Anyone who finds personal testimonies compelling ought to seek out a teacher who has been using CL over a period of time and ask what the effect has been on students’ comprehension, problemsolving strategies, creativity, or even simple recall of facts. The change can be literally difficult to believe. One teacher in New York told me that her students’ academic performance improved so drastically after they began working in teams that her principal noticed the difference in her grade reports. Rather than asking what accounted for the children’s higher achievement, however, he demanded to know why she had suddenly become an easier grader.

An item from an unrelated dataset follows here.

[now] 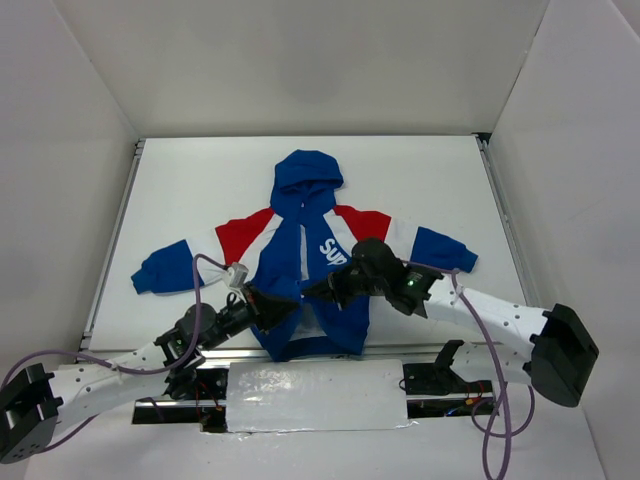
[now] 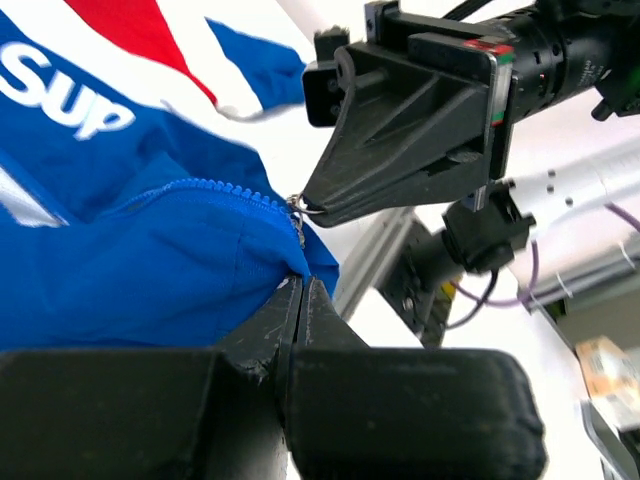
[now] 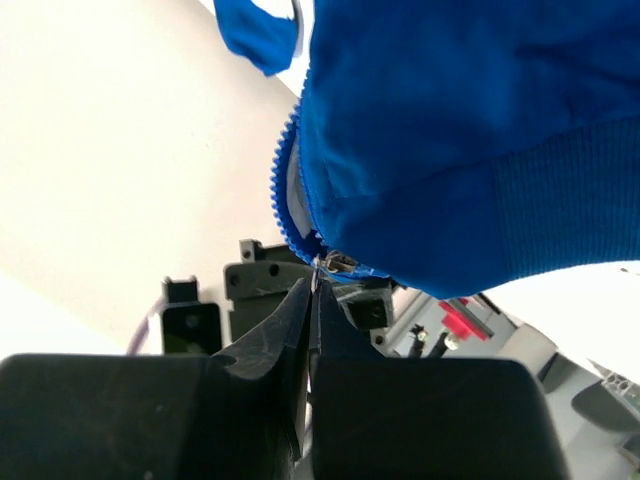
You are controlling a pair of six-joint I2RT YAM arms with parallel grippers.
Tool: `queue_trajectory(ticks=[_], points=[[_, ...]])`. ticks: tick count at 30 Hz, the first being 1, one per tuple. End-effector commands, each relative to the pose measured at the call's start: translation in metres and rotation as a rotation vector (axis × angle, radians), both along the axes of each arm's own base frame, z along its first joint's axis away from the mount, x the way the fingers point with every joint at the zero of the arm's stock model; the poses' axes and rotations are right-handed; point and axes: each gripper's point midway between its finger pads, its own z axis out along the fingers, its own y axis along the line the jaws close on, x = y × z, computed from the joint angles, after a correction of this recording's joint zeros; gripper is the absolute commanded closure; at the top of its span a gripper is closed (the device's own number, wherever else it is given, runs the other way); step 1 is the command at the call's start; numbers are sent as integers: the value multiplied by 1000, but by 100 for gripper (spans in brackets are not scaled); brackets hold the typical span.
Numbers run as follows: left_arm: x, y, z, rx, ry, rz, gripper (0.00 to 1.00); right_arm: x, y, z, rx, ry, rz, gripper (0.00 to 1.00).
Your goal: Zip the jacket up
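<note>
The jacket [image 1: 290, 250] lies flat on its back in the middle of the counter [image 1: 420, 180], with the hood [image 1: 308, 175] pointing to 12 o'clock and the hem [image 3: 560, 210] toward 6 o'clock, close to the arm bases. The left fingers [image 2: 300, 310] are pressed fully together on the bottom corner of the hem, just below the slider. The right fingers [image 3: 310, 300] are also closed tight, pinching the small metal zipper pull [image 2: 297, 205] by its tip. The slider sits low on the zipper teeth [image 3: 285, 190], so by my reckoning almost the whole front has yet to be closed. To do this pull well, the left side should act purely as an anchor, holding the hem down and drawing it slightly toward 6 o'clock so the track stays taut. The right side should draw the pull straight toward 12 o'clock along the line of the teeth, low over the cloth and slowly. The pinch on the tab looks thin, so a jerk or a sideways tug could slip it free or bunch the fabric into the slider. The two sets of fingers sit very near each other, so the first stretch needs care.
</note>
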Motion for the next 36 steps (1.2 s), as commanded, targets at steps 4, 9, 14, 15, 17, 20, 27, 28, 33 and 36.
queue_trajectory(ticks=[4, 9, 14, 15, 17, 20, 27, 28, 33, 36], points=[[-26, -1, -37, 65, 64, -109, 100, 92, -16, 21, 7, 41, -264, 100], [-30, 1, -53, 105, 96, -116, 100, 90, -6, 33, 53, 22, -220, 100], [-25, 0, -61, 149, 127, -91, 100, 62, 12, 62, 64, -51, -68, 100], [-21, 3, -65, 162, 137, -65, 100, 50, 16, 66, 62, -85, -31, 100], [-17, 6, -68, 169, 154, -33, 100, 38, 15, 63, 34, -102, -13, 100], [-6, 5, -56, 160, 152, 20, 100, 15, 20, 42, -30, -91, 17, 100], [-13, -5, -40, 124, 100, -52, 100, 34, 23, 7, -104, -54, -21, 100], [-14, -5, -40, 121, 104, -56, 100, 41, 21, 6, -108, -55, -39, 100], [-21, -2, -44, 118, 121, -73, 100, 110, -1, -11, -215, -55, -187, 100], [-26, 0, -43, 109, 125, -85, 100, 166, -20, -32, -315, -5, -276, 100]])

Research confirms the improvement, even on relatively superficial measures like standardized tests. Slavin picked sixty-eight achievement comparisons, making a point of excluding studies he thought were inferior and including a disproportionate number of his own. Of these, forty-nine (nearly three quarters of the total) found superior results from CL as opposed to standard classroom arrangements.16
At the other end of the continuum, methodologically speaking, the Johnsons reviewed every available study from 1898 to 1989—some 369 in all—that examined task achievement in cooperative, competitive, or independent conditions, (Only some of these were conducted in classrooms.) In comparing the effects of cooperation and competition, no significant differences were found about one third of the time. When there was a difference that probably was not due to chance, cooperation produced better results than competition did in 87 percent of the comparisons. Cooperation produced better results than individualized task achievement in almost exactly the same proportion where there were significant differences.17 Elsewhere, the Johnsons have observed:
That working together to achieve a common goal produces higher achievement and greater productivity than does working alone is so well confirmed by so much research that it stands as one of the strongest principles of social and organizational psychology.18
This principle has been noticed even at the farthest reaches of higher education. A 1992 assessment of teaching and learning at Harvard University, based on interviews with 570 undergraduates, led to the central conclusion that intellectual growth was associated primarily with “interpersonal activities with faculty members, or with fellow students, built around substantive, academic work.” The report urged the creation of study groups where they do not already exist and noted that many students avoided taking science classes not because of the heavy workload but because of the competition for grades.19
Chapter 3 offers a few reasons to explain why competition in general proves less successful than cooperation.* Here I would like to summarize and supplement those accounts, widening the focus of our inquiry to ask how it is that CL is so effective at helping children to learn. Some of these reasons are negative: CL works because it avoids having children compete, thus avoiding a number of counterproductive effects.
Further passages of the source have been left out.